Each vignette also contained a second paragraph entitled “[vignette character name]’s subsequent behaviors” describing the person’s behaviors following the precipitating event. We created three types of behavior descriptions for each vignette: unaffected, mildly distressed, and disordered (i.e., DSM-defined symptom criteria of MDD or PTSD), also matched for length (M = 65 words). In the unaffected version, the person was described as continuing life exactly as s/he had before the event, feeling unaffected immediately afterwards and up through the current day. The mildly distressed version described the individual as mildly affected by the event, having, for example, a few bad dreams or negative feelings that subsided with the help of support structures, such that s/he was feeling relatively contented and positive at the current time. This mildly distressed version was designed to act as the control case, following a seminal line of research showing that cases describing low-grade distress are the most appropriate control for disordered cases (Schwartz & Link, 1989). In the disordered version, the negative effects were described as greatly distressing, persistent, and clearly interfering with current daily life immediately afterwards and up through the current day.

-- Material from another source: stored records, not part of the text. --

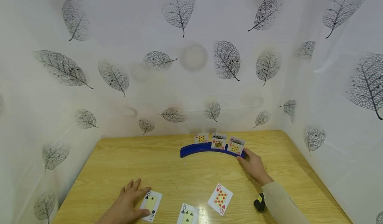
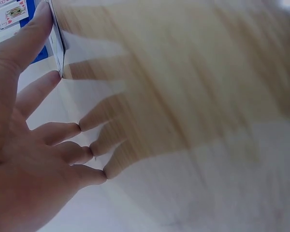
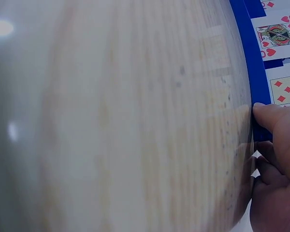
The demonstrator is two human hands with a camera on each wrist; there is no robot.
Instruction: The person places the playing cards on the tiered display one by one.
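Observation:
My left hand (image 1: 128,200) lies spread over the near left of the table, fingertips down on the wood. Its thumb and index finger touch a two of spades card (image 1: 152,204) lying face up. With thumb in front and fingers behind, my right hand (image 1: 253,165) grips the right end of a curved blue card holder (image 1: 195,148). Standing in the holder are a ten of diamonds (image 1: 201,138), a jack of hearts (image 1: 219,144) and another diamonds card (image 1: 235,148). Other jacks show partly behind the front cards.
Face up on the table (image 1: 134,161) lie a ten of hearts (image 1: 220,199) and a five of clubs (image 1: 188,214), cut off by the frame edge. Beside the right sleeve is a small black and yellow object (image 1: 259,203). Leaf-patterned white curtains (image 1: 191,91) enclose the table.

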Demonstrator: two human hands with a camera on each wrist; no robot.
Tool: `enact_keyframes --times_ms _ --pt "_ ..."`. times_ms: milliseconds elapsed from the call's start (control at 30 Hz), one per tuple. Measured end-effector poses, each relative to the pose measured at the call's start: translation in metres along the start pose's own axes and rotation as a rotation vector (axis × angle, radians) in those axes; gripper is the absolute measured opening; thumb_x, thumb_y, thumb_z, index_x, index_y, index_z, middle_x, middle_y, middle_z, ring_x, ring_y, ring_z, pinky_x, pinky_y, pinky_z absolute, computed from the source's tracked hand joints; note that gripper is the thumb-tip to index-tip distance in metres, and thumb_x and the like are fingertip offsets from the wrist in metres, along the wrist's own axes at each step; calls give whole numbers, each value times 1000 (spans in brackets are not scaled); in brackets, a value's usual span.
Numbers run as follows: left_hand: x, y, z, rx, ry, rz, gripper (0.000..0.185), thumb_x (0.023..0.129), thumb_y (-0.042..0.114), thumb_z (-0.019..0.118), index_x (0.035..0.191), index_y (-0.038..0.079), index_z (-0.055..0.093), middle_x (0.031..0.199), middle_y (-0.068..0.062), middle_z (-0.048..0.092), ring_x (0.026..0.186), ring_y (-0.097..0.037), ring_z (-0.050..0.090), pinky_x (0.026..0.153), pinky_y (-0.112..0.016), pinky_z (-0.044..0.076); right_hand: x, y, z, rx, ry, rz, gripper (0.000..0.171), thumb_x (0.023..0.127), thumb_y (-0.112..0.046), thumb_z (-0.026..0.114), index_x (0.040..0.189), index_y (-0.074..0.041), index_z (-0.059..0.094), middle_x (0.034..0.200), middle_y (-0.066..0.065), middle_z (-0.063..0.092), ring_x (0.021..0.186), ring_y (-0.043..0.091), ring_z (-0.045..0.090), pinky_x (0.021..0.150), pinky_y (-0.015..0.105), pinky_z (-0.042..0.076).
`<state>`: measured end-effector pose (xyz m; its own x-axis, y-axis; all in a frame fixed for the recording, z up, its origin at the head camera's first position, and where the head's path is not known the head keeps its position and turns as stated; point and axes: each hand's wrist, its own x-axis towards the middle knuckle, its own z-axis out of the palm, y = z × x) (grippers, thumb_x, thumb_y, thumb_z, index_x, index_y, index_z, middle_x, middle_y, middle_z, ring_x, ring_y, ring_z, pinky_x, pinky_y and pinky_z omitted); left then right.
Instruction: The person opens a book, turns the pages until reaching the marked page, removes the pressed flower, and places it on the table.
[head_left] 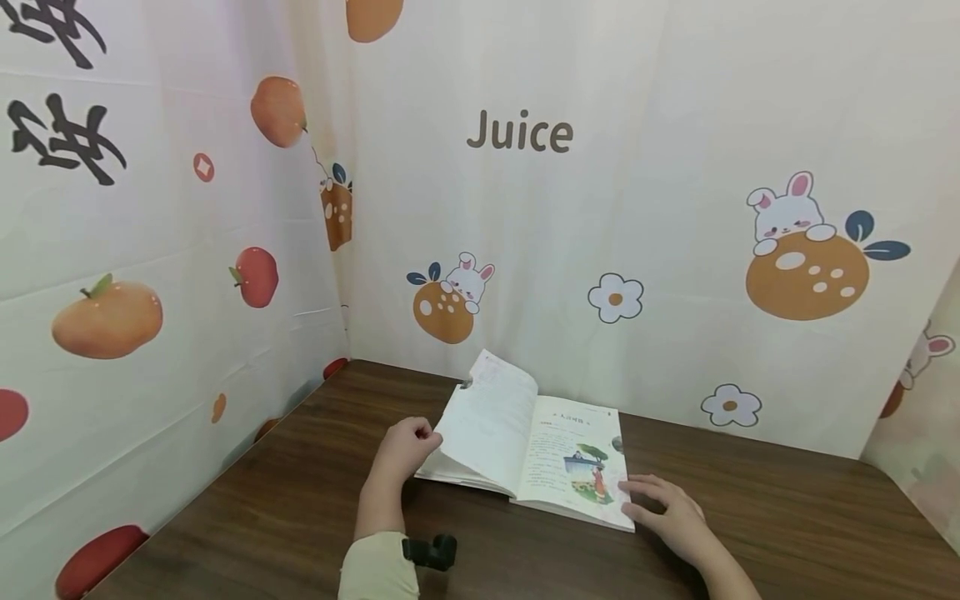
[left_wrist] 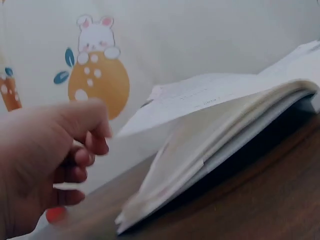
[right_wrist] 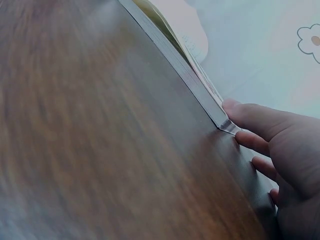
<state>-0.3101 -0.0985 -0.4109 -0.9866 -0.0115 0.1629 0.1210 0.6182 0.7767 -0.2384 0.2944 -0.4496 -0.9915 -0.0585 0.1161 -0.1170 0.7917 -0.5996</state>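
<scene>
An open book (head_left: 558, 492) lies on the brown table, its right page bearing printed text and a coloured picture of figures and a tree. One white leaf (head_left: 487, 425) stands raised and bowed over the left half. At that leaf's outer corner, my left hand (head_left: 405, 448) pinches the paper (left_wrist: 165, 112) between curled fingers. My right hand (head_left: 671, 512) rests at the book's lower right corner with fingers extended. From the right wrist, its thumb (right_wrist: 245, 112) touches the top edge of the pages, and the other fingers lie lower beside the corner.
The wooden table (head_left: 480, 554) runs back to a white curtain (head_left: 660, 167) printed with fruit, rabbits and flowers. Another printed sheet (head_left: 172, 225) hangs along the left side. A black strap with a small device (head_left: 431, 552) sits on my left wrist.
</scene>
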Motion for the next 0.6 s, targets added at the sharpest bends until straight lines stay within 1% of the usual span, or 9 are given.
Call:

Three of six vignettes were based on PTSD cases; the other three were based on MDD cases. Behavior type was manipulated within-participant and across vignettes, such that each participant viewed two vignettes with disordered behaviors (one MDD and one PTSD), two with mildly distressed behaviors (one modified from its corresponding MDD case and one from its corresponding PTSD case), and two with unaffected behaviors. Importantly, behavior type was rotated across vignettes between participants, such that each vignette took equal turns being depicted with each of the six possible combinations of event type (traumatic, control) and behavior type (unaffected, mildly distressed, disordered).

Participants completed the study online. The vignettes were presented sequentially, in randomized order, to each participant. The key dependent measure for each vignette was a perceived abnormality rating (“How normal or abnormal are [vignette character name]’s subsequent behaviors?” where 1= very normal behaviors and 9= very abnormal behaviors). Participants were able to change each rating while still viewing the vignette page, but once they clicked a separate button to formally submit the rating, they were not allowed to change previous ratings. All participants were informed of this feature in the instructions at the beginning of the experiment. Participants also completed a second task unrelated to the purpose of the current paper; the order of these tasks was counterbalanced between participants, and order analyses showed that this second task had no effect on the results of the abnormality judgment task (see Footnote 4).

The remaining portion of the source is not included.